What the exercise asks. Nothing in the records should be altered; retype them all exactly.

Records from a data source:
● ● ● ● ● ● ●

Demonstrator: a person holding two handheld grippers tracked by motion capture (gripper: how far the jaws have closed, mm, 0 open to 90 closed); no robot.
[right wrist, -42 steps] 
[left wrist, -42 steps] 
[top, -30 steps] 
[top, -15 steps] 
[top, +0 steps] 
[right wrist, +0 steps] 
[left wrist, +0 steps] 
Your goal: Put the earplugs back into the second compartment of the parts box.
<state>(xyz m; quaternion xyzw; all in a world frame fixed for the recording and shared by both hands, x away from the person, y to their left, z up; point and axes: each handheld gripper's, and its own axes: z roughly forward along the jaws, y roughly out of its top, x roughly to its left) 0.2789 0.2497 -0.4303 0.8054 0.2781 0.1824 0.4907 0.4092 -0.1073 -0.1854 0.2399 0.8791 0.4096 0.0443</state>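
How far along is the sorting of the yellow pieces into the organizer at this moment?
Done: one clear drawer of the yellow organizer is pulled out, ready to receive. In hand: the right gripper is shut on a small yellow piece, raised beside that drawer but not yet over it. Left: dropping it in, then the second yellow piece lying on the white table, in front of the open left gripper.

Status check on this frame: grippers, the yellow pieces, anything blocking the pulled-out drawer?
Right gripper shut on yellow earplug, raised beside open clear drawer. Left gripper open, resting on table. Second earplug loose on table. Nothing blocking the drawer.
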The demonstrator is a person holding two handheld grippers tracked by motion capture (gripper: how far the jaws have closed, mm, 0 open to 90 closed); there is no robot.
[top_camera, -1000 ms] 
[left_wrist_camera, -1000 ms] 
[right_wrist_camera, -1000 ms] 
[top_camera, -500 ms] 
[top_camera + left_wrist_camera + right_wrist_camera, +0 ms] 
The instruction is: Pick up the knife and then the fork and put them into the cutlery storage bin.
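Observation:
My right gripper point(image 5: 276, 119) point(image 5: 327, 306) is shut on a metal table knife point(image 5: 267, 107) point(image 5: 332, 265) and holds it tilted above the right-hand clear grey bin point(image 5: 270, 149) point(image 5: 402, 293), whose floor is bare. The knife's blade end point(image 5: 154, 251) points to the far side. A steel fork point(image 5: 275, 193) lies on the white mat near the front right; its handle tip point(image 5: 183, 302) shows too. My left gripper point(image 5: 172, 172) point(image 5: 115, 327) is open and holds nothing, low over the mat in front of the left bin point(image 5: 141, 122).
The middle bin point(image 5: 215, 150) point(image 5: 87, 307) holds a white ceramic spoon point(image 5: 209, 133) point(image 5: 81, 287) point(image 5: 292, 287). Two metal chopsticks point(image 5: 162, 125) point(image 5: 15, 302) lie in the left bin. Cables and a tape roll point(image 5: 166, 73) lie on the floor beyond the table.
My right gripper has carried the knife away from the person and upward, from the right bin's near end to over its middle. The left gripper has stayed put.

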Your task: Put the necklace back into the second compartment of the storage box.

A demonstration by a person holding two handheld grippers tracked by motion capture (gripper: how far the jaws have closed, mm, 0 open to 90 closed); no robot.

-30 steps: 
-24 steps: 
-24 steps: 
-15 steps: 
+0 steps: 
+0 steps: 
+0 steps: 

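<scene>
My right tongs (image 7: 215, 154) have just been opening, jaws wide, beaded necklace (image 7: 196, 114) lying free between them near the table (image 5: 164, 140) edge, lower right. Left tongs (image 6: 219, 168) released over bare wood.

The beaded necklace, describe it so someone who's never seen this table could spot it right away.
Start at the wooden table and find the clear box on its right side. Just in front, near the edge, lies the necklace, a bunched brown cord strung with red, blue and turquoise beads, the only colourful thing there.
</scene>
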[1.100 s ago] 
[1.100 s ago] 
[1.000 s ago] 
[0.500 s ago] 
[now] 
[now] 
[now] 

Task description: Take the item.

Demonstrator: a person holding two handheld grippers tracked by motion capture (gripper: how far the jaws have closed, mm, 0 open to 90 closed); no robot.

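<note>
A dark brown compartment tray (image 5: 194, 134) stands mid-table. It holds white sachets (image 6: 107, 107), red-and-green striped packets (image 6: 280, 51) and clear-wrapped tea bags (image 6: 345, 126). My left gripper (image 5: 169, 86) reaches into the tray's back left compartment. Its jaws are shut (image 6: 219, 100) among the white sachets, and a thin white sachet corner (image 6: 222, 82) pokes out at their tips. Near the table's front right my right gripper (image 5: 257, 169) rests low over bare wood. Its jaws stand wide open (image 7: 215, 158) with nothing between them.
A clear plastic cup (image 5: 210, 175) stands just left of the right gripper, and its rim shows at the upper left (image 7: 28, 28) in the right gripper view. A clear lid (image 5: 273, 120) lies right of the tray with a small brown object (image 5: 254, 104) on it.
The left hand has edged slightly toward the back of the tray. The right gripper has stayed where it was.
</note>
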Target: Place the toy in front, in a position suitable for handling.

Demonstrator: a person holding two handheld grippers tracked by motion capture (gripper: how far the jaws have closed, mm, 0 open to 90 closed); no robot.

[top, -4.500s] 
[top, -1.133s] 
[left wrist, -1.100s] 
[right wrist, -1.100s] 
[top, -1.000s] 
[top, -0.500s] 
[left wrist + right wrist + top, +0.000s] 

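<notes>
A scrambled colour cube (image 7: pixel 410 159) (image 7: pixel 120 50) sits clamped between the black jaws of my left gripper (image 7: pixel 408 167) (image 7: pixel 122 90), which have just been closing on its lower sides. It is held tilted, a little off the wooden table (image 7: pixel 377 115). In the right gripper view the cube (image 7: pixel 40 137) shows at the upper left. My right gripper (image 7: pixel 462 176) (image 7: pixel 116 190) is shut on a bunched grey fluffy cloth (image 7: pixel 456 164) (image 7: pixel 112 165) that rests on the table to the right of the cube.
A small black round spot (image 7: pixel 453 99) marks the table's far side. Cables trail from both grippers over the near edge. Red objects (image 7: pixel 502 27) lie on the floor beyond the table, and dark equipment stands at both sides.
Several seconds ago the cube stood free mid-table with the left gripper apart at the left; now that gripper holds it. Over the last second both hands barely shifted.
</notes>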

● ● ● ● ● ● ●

Your solution.
Demonstrator: a person holding two handheld grippers tracked by motion capture (gripper: how far the jaws have closed, mm, 0 open to 90 closed); no robot.
[right wrist, -42 steps] 
[left wrist, -42 steps] 
[top, -30 steps] 
[top, -15 steps] 
[top, +0 steps] 
[right wrist, +0 steps] 
[left wrist, +0 steps] 
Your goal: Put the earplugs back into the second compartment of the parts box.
<state>(xyz m; quaternion xyzw; all in a world frame fixed for the recording and shared by both hands, x away from the person, y to their left, z up; point and axes: each handheld gripper's, and its own axes: z roughly forward along the jaws, y roughly out of its top, x roughly to its left) 0.2789 0.2497 -0.4303 0.8054 0.2781 0.1824 0.4907 0.4092 -0.1073 -0.1854 0.2399 0.8791 0.4096 0.0443</state>
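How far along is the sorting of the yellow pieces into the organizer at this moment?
Done: one clear drawer of the yellow organizer is pulled out, ready to receive. In hand: the right gripper is shut on a small yellow piece, raised beside that drawer but not yet over it. Left: dropping it in, then the second yellow piece lying on the white table, in front of the open left gripper.

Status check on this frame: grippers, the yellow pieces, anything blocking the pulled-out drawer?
Right gripper shut on yellow earplug, raised beside open clear drawer. Left gripper open, resting on table. Second earplug loose on table. Nothing blocking the drawer.
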The demonstrator is a person holding two handheld grippers tracked by motion capture (gripper: how far the jaws have closed, mm, 0 open to 90 closed); there is no robot.
[top_camera, -1000 ms] 
[left_wrist_camera, -1000 ms] 
[right_wrist_camera, -1000 ms] 
[top_camera, -500 ms] 
[top_camera + left_wrist_camera + right_wrist_camera, +0 ms] 
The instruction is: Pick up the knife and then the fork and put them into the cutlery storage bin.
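Observation:
My right gripper point(image 5: 276, 119) point(image 5: 327, 306) is shut on a metal table knife point(image 5: 267, 107) point(image 5: 332, 265) and holds it tilted above the right-hand clear grey bin point(image 5: 270, 149) point(image 5: 402, 293), whose floor is bare. The knife's blade end point(image 5: 154, 251) points to the far side. A steel fork point(image 5: 275, 193) lies on the white mat near the front right; its handle tip point(image 5: 183, 302) shows too. My left gripper point(image 5: 172, 172) point(image 5: 115, 327) is open and holds nothing, low over the mat in front of the left bin point(image 5: 141, 122).
The middle bin point(image 5: 215, 150) point(image 5: 87, 307) holds a white ceramic spoon point(image 5: 209, 133) point(image 5: 81, 287) point(image 5: 292, 287). Two metal chopsticks point(image 5: 162, 125) point(image 5: 15, 302) lie in the left bin. Cables and a tape roll point(image 5: 166, 73) lie on the floor beyond the table.
My right gripper has carried the knife away from the person and upward, from the right bin's near end to over its middle. The left gripper has stayed put.
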
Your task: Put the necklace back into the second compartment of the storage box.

A demonstration by a person holding two handheld grippers tracked by motion capture (gripper: how far the jaws have closed, mm, 0 open to 90 closed); no robot.

-30 steps: 
-24 steps: 
-24 steps: 
-15 steps: 
+0 steps: 
+0 steps: 
+0 steps: 

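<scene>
My right tongs (image 7: 215, 154) have just been opening, jaws wide, beaded necklace (image 7: 196, 114) lying free between them near the table (image 5: 164, 140) edge, lower right. Left tongs (image 6: 219, 168) released over bare wood.

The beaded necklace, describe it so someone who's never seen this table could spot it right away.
Start at the wooden table and find the clear box on its right side. Just in front, near the edge, lies the necklace, a bunched brown cord strung with red, blue and turquoise beads, the only colourful thing there.
</scene>
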[1.100 s ago] 
[1.100 s ago] 
[1.000 s ago] 
[0.500 s ago] 
[now] 
[now] 
[now] 

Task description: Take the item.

Demonstrator: a person holding two handheld grippers tracked by motion capture (gripper: how far the jaws have closed, mm, 0 open to 90 closed); no robot.

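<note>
A dark brown compartment tray (image 5: 194, 134) stands mid-table. It holds white sachets (image 6: 107, 107), red-and-green striped packets (image 6: 280, 51) and clear-wrapped tea bags (image 6: 345, 126). My left gripper (image 5: 169, 86) reaches into the tray's back left compartment. Its jaws are shut (image 6: 219, 100) among the white sachets, and a thin white sachet corner (image 6: 222, 82) pokes out at their tips. Near the table's front right my right gripper (image 5: 257, 169) rests low over bare wood. Its jaws stand wide open (image 7: 215, 158) with nothing between them.
A clear plastic cup (image 5: 210, 175) stands just left of the right gripper, and its rim shows at the upper left (image 7: 28, 28) in the right gripper view. A clear lid (image 5: 273, 120) lies right of the tray with a small brown object (image 5: 254, 104) on it.
The left hand has edged slightly toward the back of the tray. The right gripper has stayed where it was.
</note>
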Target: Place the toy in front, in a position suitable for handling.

Demonstrator: a person holding two handheld grippers tracked by motion capture (gripper: how far the jaws have closed, mm, 0 open to 90 closed); no robot.

[top, -4.500s] 
[top, -1.133s] 
[left wrist, -1.100s] 
[right wrist, -1.100s] 
[top, -1.000s] 
[top, -0.500s] 
[left wrist + right wrist + top, +0.000s] 

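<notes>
A scrambled colour cube (image 7: pixel 410 159) (image 7: pixel 120 50) sits clamped between the black jaws of my left gripper (image 7: pixel 408 167) (image 7: pixel 122 90), which have just been closing on its lower sides. It is held tilted, a little off the wooden table (image 7: pixel 377 115). In the right gripper view the cube (image 7: pixel 40 137) shows at the upper left. My right gripper (image 7: pixel 462 176) (image 7: pixel 116 190) is shut on a bunched grey fluffy cloth (image 7: pixel 456 164) (image 7: pixel 112 165) that rests on the table to the right of the cube.
A small black round spot (image 7: pixel 453 99) marks the table's far side. Cables trail from both grippers over the near edge. Red objects (image 7: pixel 502 27) lie on the floor beyond the table, and dark equipment stands at both sides.
Several seconds ago the cube stood free mid-table with the left gripper apart at the left; now that gripper holds it. Over the last second both hands barely shifted.
</notes>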

Nothing else is part of this answer.